## TASK PROMPT
Each entry below has to be written out again without any change.
══════════
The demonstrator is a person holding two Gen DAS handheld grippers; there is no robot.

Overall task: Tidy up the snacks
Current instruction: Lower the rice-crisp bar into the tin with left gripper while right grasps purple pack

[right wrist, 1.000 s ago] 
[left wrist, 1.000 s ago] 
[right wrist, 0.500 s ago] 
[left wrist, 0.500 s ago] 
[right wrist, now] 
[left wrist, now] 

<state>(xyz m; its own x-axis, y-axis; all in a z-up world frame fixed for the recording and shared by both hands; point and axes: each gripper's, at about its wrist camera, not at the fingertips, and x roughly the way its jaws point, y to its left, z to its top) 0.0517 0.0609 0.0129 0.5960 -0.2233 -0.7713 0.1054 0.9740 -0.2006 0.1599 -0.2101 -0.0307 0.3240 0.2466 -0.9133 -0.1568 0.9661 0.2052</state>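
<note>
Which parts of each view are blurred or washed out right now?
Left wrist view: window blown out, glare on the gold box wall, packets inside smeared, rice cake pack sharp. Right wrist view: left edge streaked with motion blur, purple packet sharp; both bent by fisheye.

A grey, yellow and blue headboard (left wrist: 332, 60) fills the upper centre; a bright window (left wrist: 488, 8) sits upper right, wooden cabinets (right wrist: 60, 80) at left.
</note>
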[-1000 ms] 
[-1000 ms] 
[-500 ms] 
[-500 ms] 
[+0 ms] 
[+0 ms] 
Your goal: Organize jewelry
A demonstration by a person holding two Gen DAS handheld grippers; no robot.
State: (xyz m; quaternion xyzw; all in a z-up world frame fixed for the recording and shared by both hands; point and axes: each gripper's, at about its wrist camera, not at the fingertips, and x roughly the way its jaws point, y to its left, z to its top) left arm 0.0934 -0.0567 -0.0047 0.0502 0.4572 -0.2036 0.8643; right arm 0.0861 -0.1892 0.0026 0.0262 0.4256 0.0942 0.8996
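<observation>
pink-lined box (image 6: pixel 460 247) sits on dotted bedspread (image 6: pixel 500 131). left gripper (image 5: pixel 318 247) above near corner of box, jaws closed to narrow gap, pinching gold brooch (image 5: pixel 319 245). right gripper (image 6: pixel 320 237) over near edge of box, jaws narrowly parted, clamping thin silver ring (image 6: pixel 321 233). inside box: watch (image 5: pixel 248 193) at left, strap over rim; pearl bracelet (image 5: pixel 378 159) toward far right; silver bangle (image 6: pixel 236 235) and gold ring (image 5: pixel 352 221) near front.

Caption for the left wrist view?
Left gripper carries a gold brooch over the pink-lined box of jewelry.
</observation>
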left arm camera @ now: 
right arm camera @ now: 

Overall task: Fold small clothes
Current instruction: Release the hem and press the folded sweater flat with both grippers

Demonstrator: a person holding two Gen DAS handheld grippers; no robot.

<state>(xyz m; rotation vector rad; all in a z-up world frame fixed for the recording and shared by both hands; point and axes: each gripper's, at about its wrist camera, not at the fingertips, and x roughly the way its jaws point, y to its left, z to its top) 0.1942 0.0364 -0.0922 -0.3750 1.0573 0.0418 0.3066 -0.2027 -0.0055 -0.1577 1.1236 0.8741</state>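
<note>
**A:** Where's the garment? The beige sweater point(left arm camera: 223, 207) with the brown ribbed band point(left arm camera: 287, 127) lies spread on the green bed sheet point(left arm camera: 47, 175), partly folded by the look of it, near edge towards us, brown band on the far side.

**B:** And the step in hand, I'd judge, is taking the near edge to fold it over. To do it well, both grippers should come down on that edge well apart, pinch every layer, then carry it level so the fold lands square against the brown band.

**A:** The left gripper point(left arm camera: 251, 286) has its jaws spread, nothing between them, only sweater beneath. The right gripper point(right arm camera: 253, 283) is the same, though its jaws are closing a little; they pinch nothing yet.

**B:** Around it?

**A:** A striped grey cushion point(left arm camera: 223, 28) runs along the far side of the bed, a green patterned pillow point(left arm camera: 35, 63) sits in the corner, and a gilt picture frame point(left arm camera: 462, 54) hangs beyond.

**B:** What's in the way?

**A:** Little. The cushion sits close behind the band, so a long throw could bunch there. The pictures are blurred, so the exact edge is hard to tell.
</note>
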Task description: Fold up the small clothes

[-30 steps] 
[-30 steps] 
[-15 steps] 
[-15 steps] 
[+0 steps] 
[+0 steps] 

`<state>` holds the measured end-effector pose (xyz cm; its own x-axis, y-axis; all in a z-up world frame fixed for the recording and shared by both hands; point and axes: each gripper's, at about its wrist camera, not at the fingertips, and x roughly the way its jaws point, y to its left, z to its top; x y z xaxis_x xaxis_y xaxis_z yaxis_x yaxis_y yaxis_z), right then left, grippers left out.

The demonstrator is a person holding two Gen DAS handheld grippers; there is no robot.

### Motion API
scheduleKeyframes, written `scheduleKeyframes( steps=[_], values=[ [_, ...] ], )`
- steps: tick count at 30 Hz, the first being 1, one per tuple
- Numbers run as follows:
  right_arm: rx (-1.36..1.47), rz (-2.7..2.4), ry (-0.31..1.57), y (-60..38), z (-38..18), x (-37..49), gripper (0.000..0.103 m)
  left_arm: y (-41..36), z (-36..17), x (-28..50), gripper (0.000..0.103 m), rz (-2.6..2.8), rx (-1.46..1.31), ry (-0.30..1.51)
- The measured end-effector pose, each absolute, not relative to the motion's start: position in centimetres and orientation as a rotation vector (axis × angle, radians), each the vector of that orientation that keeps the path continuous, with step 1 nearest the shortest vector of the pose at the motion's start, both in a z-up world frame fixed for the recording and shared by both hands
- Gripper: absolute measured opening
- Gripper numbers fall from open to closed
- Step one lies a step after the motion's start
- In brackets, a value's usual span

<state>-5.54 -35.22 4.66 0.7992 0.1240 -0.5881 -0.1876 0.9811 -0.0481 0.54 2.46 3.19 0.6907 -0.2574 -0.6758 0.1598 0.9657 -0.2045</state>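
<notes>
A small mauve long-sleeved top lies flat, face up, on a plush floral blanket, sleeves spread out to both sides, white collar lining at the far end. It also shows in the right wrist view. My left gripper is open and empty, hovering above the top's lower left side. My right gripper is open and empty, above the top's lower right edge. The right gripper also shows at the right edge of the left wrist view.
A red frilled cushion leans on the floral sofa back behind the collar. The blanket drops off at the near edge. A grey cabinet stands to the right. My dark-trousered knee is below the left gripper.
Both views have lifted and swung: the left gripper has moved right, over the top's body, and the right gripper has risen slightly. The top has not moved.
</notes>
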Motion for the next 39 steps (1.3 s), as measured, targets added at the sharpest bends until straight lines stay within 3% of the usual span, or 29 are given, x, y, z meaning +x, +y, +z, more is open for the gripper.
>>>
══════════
## WRITTEN RESPONSE
The demonstrator is a person holding two Gen DAS handheld grippers; there is no robot.

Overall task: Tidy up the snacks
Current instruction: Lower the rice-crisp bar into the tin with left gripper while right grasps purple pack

[right wrist, 1.000 s ago] 
[left wrist, 1.000 s ago] 
[right wrist, 0.500 s ago] 
[left wrist, 0.500 s ago] 
[right wrist, now] 
[left wrist, now] 

<state>(xyz m; its own x-axis, y-axis; all in a z-up world frame fixed for the recording and shared by both hands; point and axes: each gripper's, at about its wrist camera, not at the fingertips, and x roughly the way its jaws point, y to its left, z to its top) 0.0517 0.0609 0.0129 0.5960 -0.2233 -0.7713 0.1054 0.9740 -0.2006 0.1599 -0.2101 -0.0307 0.3240 0.2466 -0.9133 -0.1568 0.9661 0.2052</state>
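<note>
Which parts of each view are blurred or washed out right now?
Left wrist view: window blown out, glare on the gold box wall, packets inside smeared, rice cake pack sharp. Right wrist view: left edge streaked with motion blur, purple packet sharp; both bent by fisheye.

A grey, yellow and blue headboard (left wrist: 332, 60) fills the upper centre; a bright window (left wrist: 488, 8) sits upper right, wooden cabinets (right wrist: 60, 80) at left.
</note>
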[-1000 ms] 
[-1000 ms] 
[-500 ms] 
[-500 ms] 
[+0 ms] 
[+0 ms] 
Your goal: Organize jewelry
A demonstration by a person holding two Gen DAS handheld grippers; no robot.
State: (xyz m; quaternion xyzw; all in a z-up world frame fixed for the recording and shared by both hands; point and axes: each gripper's, at about its wrist camera, not at the fingertips, and x roughly the way its jaws point, y to its left, z to its top) left arm 0.0934 -0.0567 -0.0047 0.0502 0.4572 -0.2036 0.8643; right arm 0.0861 -0.1892 0.0026 0.0262 0.4256 0.0942 0.8996
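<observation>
pink-lined box (image 6: pixel 460 247) sits on dotted bedspread (image 6: pixel 500 131). left gripper (image 5: pixel 318 247) above near corner of box, jaws closed to narrow gap, pinching gold brooch (image 5: pixel 319 245). right gripper (image 6: pixel 320 237) over near edge of box, jaws narrowly parted, clamping thin silver ring (image 6: pixel 321 233). inside box: watch (image 5: pixel 248 193) at left, strap over rim; pearl bracelet (image 5: pixel 378 159) toward far right; silver bangle (image 6: pixel 236 235) and gold ring (image 5: pixel 352 221) near front.

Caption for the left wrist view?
Left gripper carries a gold brooch over the pink-lined box of jewelry.
</observation>
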left arm camera @ now: 
right arm camera @ now: 

Overall task: Fold small clothes
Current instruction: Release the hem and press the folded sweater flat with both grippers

Demonstrator: a person holding two Gen DAS handheld grippers; no robot.

<state>(xyz m; rotation vector rad; all in a z-up world frame fixed for the recording and shared by both hands; point and axes: each gripper's, at about its wrist camera, not at the fingertips, and x roughly the way its jaws point, y to its left, z to its top) 0.1942 0.0364 -0.0922 -0.3750 1.0573 0.0418 0.3066 -0.2027 -0.0055 -0.1577 1.1236 0.8741</state>
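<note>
**A:** Where's the garment? The beige sweater point(left arm camera: 223, 207) with the brown ribbed band point(left arm camera: 287, 127) lies spread on the green bed sheet point(left arm camera: 47, 175), partly folded by the look of it, near edge towards us, brown band on the far side.

**B:** And the step in hand, I'd judge, is taking the near edge to fold it over. To do it well, both grippers should come down on that edge well apart, pinch every layer, then carry it level so the fold lands square against the brown band.

**A:** The left gripper point(left arm camera: 251, 286) has its jaws spread, nothing between them, only sweater beneath. The right gripper point(right arm camera: 253, 283) is the same, though its jaws are closing a little; they pinch nothing yet.

**B:** Around it?

**A:** A striped grey cushion point(left arm camera: 223, 28) runs along the far side of the bed, a green patterned pillow point(left arm camera: 35, 63) sits in the corner, and a gilt picture frame point(left arm camera: 462, 54) hangs beyond.

**B:** What's in the way?

**A:** Little. The cushion sits close behind the band, so a long throw could bunch there. The pictures are blurred, so the exact edge is hard to tell.
</note>
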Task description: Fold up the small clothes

[-30 steps] 
[-30 steps] 
[-15 steps] 
[-15 steps] 
[+0 steps] 
[+0 steps] 

`<state>` holds the measured end-effector pose (xyz cm; its own x-axis, y-axis; all in a z-up world frame fixed for the recording and shared by both hands; point and axes: each gripper's, at about its wrist camera, not at the fingertips, and x roughly the way its jaws point, y to its left, z to its top; x y z xaxis_x xaxis_y xaxis_z yaxis_x yaxis_y yaxis_z), right then left, grippers left out.

The demonstrator is a person holding two Gen DAS handheld grippers; there is no robot.

### Motion API
scheduleKeyframes, written `scheduleKeyframes( steps=[_], values=[ [_, ...] ], )`
- steps: tick count at 30 Hz, the first being 1, one per tuple
- Numbers run as follows:
  right_arm: rx (-1.36..1.47), rz (-2.7..2.4), ry (-0.31..1.57), y (-60..38), z (-38..18), x (-37..49), gripper (0.000..0.103 m)
  left_arm: y (-41..36), z (-36..17), x (-28..50), gripper (0.000..0.103 m), rz (-2.6..2.8), rx (-1.46..1.31), ry (-0.30..1.51)
- The measured end-effector pose, each absolute, not relative to the motion's start: position in centimetres and orientation as a rotation vector (axis × angle, radians), each the vector of that orientation that keeps the path continuous, with step 1 nearest the shortest vector of the pose at the motion's start, both in a z-up world frame fixed for the recording and shared by both hands
- Gripper: absolute measured opening
- Gripper numbers fall from open to closed
- Step one lies a step after the motion's start
- In brackets, a value's usual span

<state>-5.54 -35.22 4.66 0.7992 0.1240 -0.5881 -0.1876 0.9811 -0.0481 0.54 2.46 3.19 0.6907 -0.2574 -0.6758 0.1598 0.9657 -0.2045</state>
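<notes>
A small mauve long-sleeved top lies flat, face up, on a plush floral blanket, sleeves spread out to both sides, white collar lining at the far end. It also shows in the right wrist view. My left gripper is open and empty, hovering above the top's lower left side. My right gripper is open and empty, above the top's lower right edge. The right gripper also shows at the right edge of the left wrist view.
A red frilled cushion leans on the floral sofa back behind the collar. The blanket drops off at the near edge. A grey cabinet stands to the right. My dark-trousered knee is below the left gripper.
Both views have lifted and swung: the left gripper has moved right, over the top's body, and the right gripper has risen slightly. The top has not moved.
</notes>
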Motion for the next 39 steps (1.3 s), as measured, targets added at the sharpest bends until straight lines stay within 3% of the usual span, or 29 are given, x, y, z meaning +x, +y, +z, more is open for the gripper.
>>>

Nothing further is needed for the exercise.